On Friday, NBC’s Today show echoed the infamous words of former President Jimmy Carter as it told Americans to “turn down the thermostat” in order to deal with wildly inflated fuel costs this winter. While the report mentioned pressure on current Carter-esque President Joe Biden to find a way to lower oil and gas prices, the network completely ignored the administration’s radical push to destroy the fossil fuel industry.

“Now let’s move to the record inflation causing Americans to pay more for just about everything,” co-host Hoda Kotb declared at the top of the segment. She specifically warned: “And with the cold weather arriving, fuel costs are spiking nationwide. That means more pain at the pump and for heating your home too.”

Correspondent Tom Costello announced: “From the northeast to the midwest, meteorologists predict a cold winter, which could make it expensive one too.” He highlighted the eye-popping inflation numbers:

Prices have already jumped dramatically. Natural gas up 130% from a year ago. Heating oil up 59%. And prices could move even higher as the months get colder. From Americans warming their homes to filling their tanks.

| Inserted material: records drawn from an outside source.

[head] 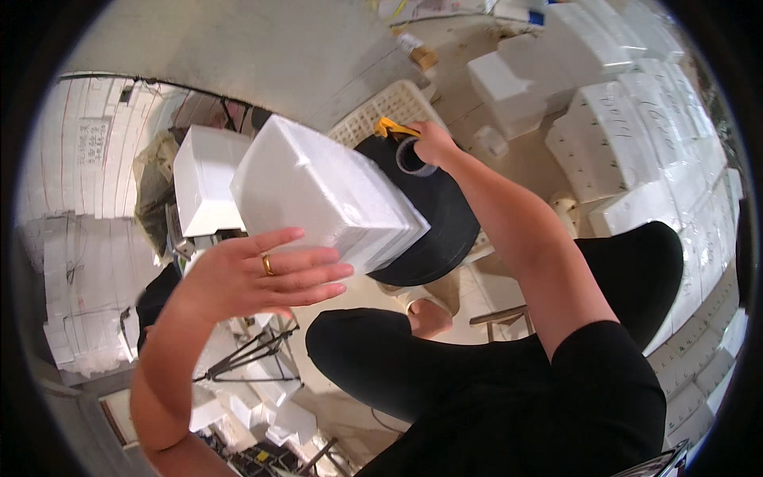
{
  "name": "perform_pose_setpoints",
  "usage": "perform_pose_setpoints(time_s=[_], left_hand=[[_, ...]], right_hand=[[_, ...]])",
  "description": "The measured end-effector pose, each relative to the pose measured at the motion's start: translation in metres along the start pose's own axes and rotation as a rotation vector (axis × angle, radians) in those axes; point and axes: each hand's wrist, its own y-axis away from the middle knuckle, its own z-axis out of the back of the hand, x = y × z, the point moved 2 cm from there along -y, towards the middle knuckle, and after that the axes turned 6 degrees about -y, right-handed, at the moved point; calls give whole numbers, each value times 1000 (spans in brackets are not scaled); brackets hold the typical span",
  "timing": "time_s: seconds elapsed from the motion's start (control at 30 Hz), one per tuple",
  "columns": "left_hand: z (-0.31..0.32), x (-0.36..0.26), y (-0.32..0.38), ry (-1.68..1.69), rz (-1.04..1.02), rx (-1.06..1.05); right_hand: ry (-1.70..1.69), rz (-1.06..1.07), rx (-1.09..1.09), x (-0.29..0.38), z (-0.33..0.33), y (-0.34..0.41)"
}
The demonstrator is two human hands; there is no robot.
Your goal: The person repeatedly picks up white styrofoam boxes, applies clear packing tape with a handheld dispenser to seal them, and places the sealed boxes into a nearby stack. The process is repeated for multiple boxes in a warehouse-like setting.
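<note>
A white foam box [322, 185] sits on a round black stool-like top [444, 238], one corner towards me. Clear film or tape gives its sides a slight shine. My left hand [262, 277] is raised at the box's near left side, fingers extended and holding nothing. Whether its fingertips touch the foam I cannot tell. Beyond the box, my right hand [435, 144] grips a yellow tape dispenser [393, 127] with a roll of tape [414, 161], low over the black top. The fingers partly hide the dispenser.
A cream plastic crate [396, 98] lies under the black top. Another white foam box [208, 173] stands at the left. Wrapped foam stacks [608, 137] line the right side, some bearing writing. A black tripod [256, 358] stands on the floor at lower left.
</note>
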Motion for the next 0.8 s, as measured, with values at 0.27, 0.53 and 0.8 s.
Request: perform_pose_setpoints(time_s=[0.27, 0.53, 0.8], left_hand=[[-57, 36, -43, 152, -177, -380], [-34, 19, -63, 126, -118, -296], [-44, -13, -24, 78, -158, -316]], right_hand=[[317, 391, 519, 22, -40, -69], [322, 463, 522, 19, -40, -65], [13, 105, 236, -10, 33, -72]])
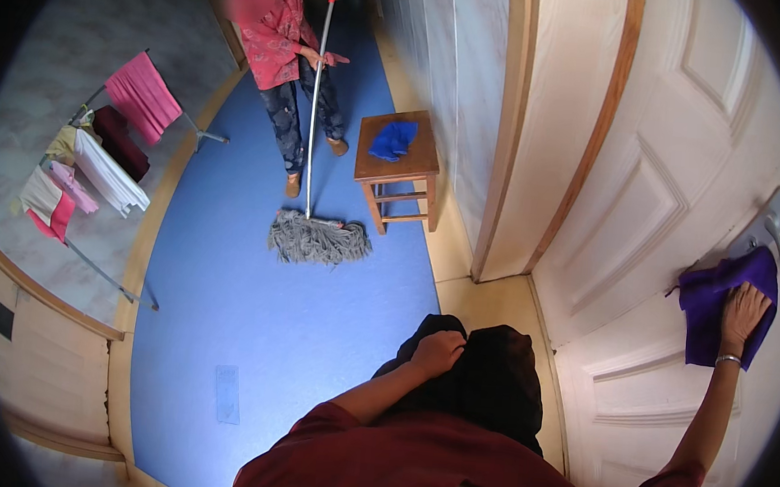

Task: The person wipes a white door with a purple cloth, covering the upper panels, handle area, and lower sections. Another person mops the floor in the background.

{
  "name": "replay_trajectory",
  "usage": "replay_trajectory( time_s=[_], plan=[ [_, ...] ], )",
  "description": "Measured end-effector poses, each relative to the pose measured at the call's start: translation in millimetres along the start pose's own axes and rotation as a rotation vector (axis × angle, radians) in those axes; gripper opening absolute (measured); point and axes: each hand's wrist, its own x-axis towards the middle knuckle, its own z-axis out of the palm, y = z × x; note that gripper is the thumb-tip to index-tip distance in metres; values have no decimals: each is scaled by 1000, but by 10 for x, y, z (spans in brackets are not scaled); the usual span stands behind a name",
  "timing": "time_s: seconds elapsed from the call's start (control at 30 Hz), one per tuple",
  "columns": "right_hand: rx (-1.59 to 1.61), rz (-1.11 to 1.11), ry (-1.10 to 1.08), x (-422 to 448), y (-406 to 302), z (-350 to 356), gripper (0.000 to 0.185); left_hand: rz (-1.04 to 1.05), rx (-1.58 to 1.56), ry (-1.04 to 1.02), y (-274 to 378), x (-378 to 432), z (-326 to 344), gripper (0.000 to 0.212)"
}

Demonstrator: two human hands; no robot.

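Note:
My right hand (744,314) presses a purple cloth (702,313) against the white panelled door (629,213), just below the metal door handle (764,222). The cloth hangs in folds around my fingers, and part of it covers the base of the handle plate. A metal band circles my right wrist. My left hand (438,353) rests on the lap of my black trousers (496,373), its fingers curled and with no object visible in them.
Ahead, a person (278,46) holds a grey string mop (319,238) on the blue floor (224,286). A wooden stool (368,169) bearing a blue cloth (393,140) stands by the right wall. Along the left wall is a drying rack (191,124) hung with several cloths.

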Motion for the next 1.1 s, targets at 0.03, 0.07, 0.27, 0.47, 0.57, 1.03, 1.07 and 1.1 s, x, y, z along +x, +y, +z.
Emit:
replay_trajectory(
  time_s=[0.03, 0.07, 0.27, 0.47, 0.57, 1.03, 1.07, 1.1],
  plan=[
    [-103, -68, 57, 48, 25, 95, 23, 17, 39, 3, -33, 84, 13, 15],
    [-113, -43, -19, 90, -30, 218, 22, -33, 41, -13, -75, 171, 14, 15],
    [-112, -81, -262, -702, -294, 1065, 26, -122, -28, 16, -349, 357, 119, 13],
    [358, -231, -530, -1235, -881, 1766, 12, -103, 19, 49, -659, 725, 374, 12],
    [647, -350, -223, -1598, -659, 2016, 7, -48, -54, 92, -662, 853, 377, 11],
    [-174, -185, -312, 997, 536, 380, 35, -138, -94, 11, -487, 1173, 363, 10],
    [-242, -120, -275, 1150, 502, 345, 35, -137, -95, 21, -498, 1163, 357, 10],
    [-318, -55, -241, 1263, 480, 323, 36, -142, -87, 17, -487, 1161, 346, 10]
  ],
)
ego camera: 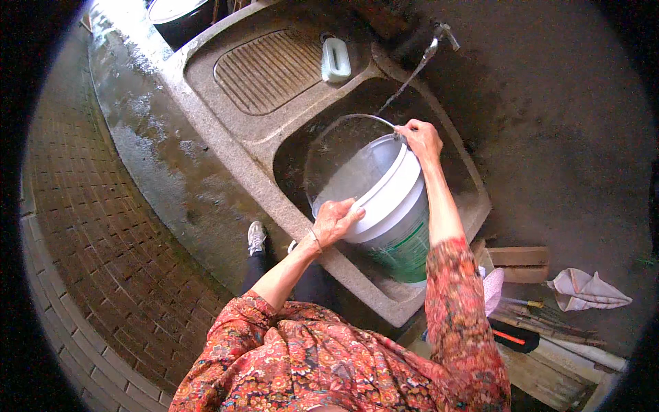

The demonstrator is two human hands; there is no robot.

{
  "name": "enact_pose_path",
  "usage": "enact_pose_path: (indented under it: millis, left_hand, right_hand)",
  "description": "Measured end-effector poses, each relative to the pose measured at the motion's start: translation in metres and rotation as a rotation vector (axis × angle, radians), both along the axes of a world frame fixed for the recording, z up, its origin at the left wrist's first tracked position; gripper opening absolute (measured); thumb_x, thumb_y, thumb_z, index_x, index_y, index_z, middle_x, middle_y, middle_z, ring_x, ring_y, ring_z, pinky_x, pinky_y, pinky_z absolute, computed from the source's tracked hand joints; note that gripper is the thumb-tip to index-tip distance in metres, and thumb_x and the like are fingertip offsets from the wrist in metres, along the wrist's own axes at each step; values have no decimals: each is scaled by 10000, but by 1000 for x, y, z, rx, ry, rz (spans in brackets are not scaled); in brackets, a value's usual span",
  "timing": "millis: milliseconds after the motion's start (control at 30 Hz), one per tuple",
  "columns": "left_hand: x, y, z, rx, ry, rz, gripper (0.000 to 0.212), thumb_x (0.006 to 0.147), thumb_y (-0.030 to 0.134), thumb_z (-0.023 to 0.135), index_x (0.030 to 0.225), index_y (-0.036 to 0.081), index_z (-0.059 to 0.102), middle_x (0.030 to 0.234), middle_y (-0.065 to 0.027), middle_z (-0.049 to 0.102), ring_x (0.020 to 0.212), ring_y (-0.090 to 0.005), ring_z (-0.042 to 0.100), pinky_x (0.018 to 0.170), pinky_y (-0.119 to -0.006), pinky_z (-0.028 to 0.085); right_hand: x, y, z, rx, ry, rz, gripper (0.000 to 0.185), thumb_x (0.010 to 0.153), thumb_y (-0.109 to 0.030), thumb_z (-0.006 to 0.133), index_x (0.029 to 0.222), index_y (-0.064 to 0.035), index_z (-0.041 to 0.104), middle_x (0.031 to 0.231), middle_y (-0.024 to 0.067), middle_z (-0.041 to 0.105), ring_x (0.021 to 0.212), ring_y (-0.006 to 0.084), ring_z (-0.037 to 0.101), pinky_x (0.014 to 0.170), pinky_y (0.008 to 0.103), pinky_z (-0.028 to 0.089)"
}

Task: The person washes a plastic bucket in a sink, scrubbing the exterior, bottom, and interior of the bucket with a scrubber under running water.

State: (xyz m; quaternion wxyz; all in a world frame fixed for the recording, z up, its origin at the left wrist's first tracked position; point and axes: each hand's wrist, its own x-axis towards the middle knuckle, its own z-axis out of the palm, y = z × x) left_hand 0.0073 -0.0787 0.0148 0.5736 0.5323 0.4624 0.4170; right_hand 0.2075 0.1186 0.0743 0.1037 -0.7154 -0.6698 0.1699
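A large white plastic bucket (387, 203) with green print lies tilted in the basin of a stone sink (355, 273), its mouth turned toward the far left. My left hand (337, 220) grips the near side of its rim. At the rim's far side, my right hand (422, 139) holds on beside the joint of the wire handle (368, 116), which arcs out over the basin. Greyish water or a wet inner wall shows inside the bucket; I cannot tell which. Above the basin, a metal tap (437, 44) runs a thin stream of water (399, 92) down behind the handle.
A pale scrubbing brush (336, 59) rests beside the ribbed washboard (270, 72). A dark drum (188, 26) stands past the sink's far left end. To the right are a folded cloth (589, 289), a pink cloth (493, 289) and wooden boards (517, 263). Wet concrete (180, 180) borders brick paving (98, 221).
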Motion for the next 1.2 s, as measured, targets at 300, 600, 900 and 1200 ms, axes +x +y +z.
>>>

Costello only briefly noted the political impact on Biden: “Now some lawmakers are calling on President Biden to tap into the nation’s Strategic Petroleum Reserve.” Though the notion that the President could do anything about the soaring fuel prices was dismissed just as quickly: “But experts say the nation is largely at the mercy of the global energy markets and the reserve is only meant for short-term emergencies.”

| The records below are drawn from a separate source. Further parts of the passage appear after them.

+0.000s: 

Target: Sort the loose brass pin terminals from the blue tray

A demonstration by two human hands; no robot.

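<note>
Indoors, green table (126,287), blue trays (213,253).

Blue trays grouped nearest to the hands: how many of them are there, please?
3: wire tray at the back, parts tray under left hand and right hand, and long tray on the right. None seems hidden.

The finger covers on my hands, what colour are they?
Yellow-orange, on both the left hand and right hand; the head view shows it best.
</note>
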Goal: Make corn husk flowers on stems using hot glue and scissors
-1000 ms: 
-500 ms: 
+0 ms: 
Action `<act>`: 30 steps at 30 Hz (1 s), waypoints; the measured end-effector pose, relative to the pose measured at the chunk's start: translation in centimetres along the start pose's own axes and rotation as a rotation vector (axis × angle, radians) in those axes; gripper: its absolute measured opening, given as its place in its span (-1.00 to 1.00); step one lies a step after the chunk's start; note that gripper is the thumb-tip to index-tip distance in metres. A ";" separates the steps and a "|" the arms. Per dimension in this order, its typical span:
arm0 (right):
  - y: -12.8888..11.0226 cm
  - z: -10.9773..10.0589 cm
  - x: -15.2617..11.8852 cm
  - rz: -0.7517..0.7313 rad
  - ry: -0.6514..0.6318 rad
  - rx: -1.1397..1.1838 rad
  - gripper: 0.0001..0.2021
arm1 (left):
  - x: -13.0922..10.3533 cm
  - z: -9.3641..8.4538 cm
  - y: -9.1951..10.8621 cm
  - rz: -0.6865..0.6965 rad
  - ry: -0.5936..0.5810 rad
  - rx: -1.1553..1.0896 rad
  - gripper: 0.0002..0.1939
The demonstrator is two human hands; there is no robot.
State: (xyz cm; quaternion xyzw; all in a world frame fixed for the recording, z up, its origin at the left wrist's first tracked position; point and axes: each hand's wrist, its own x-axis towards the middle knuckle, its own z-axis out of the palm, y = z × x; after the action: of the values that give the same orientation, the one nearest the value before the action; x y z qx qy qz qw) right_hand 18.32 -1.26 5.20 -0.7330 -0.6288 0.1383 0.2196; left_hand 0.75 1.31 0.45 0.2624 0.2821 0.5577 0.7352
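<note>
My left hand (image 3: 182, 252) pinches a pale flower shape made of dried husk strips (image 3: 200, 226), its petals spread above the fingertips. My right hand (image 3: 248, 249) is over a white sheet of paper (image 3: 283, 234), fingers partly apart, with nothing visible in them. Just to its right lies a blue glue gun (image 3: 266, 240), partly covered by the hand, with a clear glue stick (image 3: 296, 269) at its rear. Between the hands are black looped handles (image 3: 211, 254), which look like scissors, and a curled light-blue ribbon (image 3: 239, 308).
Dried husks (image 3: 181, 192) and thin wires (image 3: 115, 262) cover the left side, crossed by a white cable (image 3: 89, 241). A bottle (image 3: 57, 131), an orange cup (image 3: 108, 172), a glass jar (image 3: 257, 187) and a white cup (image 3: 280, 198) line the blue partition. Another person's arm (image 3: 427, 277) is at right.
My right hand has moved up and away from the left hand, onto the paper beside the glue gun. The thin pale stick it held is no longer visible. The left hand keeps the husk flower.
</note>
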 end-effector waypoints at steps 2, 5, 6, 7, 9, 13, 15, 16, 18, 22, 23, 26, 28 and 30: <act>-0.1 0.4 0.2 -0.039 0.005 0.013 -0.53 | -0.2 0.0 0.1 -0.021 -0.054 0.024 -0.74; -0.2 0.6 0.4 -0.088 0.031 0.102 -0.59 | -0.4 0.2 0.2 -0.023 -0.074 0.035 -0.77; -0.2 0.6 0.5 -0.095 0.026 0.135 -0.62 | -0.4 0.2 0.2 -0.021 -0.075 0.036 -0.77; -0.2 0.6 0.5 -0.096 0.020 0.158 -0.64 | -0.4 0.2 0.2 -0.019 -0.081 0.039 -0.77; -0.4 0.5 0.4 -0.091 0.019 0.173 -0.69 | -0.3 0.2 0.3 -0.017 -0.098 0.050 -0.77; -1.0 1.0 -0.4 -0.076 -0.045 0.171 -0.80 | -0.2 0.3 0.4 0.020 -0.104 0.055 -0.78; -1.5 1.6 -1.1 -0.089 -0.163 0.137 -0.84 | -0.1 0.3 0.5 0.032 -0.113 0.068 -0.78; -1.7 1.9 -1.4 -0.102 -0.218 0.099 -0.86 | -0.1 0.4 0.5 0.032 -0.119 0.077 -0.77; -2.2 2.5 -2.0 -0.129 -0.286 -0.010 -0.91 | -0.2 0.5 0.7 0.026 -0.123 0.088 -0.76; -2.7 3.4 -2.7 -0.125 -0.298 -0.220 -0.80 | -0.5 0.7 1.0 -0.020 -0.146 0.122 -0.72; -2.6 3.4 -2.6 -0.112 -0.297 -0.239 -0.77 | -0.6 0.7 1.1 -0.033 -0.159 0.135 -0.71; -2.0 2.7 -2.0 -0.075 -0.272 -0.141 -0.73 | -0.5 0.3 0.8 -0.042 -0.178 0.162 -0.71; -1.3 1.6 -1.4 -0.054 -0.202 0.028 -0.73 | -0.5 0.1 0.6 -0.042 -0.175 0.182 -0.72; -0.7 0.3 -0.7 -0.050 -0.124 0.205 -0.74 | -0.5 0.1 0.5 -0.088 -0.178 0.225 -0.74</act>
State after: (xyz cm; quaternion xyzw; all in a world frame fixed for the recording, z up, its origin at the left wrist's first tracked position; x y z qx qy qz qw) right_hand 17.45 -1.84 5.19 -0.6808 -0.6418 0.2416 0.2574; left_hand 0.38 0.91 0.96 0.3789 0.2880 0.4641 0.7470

Amazingly, not one word was said about Biden cancelling the Keystone XL oil pipeline immediately as he took office in January or the administration looking into the possibility of shutting down an existing pipeline in Michigan.

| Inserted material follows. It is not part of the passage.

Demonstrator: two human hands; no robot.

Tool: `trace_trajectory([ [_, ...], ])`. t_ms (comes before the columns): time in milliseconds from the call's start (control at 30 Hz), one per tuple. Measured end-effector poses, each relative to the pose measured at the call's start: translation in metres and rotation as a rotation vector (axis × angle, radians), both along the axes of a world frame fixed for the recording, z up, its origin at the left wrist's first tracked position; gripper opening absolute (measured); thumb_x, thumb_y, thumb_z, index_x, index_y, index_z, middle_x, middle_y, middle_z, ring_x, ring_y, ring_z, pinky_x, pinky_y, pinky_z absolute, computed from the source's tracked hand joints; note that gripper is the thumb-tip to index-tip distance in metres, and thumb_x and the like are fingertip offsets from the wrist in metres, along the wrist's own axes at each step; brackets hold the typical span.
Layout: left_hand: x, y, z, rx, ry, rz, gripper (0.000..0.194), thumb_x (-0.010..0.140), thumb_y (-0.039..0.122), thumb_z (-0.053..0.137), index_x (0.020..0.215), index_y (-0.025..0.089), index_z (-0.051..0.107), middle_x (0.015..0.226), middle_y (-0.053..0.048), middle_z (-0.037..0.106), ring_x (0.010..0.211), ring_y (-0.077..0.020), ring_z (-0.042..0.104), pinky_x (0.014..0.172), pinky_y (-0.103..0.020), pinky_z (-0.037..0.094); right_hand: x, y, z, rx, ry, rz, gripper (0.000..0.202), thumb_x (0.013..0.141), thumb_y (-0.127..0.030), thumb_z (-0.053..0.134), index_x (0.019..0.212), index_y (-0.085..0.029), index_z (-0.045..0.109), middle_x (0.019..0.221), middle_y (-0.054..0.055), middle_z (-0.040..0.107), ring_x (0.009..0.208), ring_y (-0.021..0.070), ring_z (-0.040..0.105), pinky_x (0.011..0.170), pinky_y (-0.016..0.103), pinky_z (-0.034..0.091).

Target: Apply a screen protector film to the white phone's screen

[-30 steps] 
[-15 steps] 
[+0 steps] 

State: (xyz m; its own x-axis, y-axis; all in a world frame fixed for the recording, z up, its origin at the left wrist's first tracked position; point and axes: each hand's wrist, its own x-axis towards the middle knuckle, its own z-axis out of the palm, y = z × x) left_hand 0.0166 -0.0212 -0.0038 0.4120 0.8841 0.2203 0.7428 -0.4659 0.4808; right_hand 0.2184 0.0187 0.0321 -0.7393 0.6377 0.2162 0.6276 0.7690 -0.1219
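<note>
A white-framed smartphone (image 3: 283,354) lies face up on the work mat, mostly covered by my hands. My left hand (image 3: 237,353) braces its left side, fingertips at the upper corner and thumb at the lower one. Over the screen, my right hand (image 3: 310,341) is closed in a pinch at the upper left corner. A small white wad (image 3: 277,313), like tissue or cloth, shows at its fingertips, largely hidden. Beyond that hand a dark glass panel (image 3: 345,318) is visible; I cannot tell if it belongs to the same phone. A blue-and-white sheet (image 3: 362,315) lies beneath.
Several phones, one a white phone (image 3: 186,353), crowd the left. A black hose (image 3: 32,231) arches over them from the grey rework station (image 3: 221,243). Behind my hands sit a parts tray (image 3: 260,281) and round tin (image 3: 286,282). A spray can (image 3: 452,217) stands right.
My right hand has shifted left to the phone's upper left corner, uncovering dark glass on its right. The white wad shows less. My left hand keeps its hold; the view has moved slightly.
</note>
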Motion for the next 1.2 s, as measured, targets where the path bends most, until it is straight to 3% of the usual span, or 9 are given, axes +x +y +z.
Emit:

The idea of increasing domestic oil and natural gas production wasn’t discussed at all in NBC’s coverage. Which is no surprise coming from the same network that has cheered Biden’s radical agenda to dismantle the fossil fuel industry.

Wrapping up the segment, Costello offered tips on how viewers could reduce their energy costs:

Well, I was really surprised by the amount of money you can save on your heating bill if you’d simply turn down the thermostat. By about eight hours a day or so, if you turn it down seven to ten degrees, you can save up to 10% on your heating bills. So that’s pretty significant. You can consider heavier curtains on the windows, right? You keep the heat in if you can.

He might as well have donned a sweater for how identical his words were with President Carter’s 1977 speech calling on Americans to conserve energy by lowering their thermostats in the middle of winter.

Rather than question the far-left environmental policy of the Biden administration and how that may be contributing to the massive surge in oil and gas prices, NBC is telling Americans to avoid turning up the heat as bitter cold winter temperatures arrive and buy “heavier curtains.”

These Jimmy Carter-style tips were brought to viewers by Hyundai and Walmart. You can fight back by letting these advertisers know what you think of them sponsoring such content.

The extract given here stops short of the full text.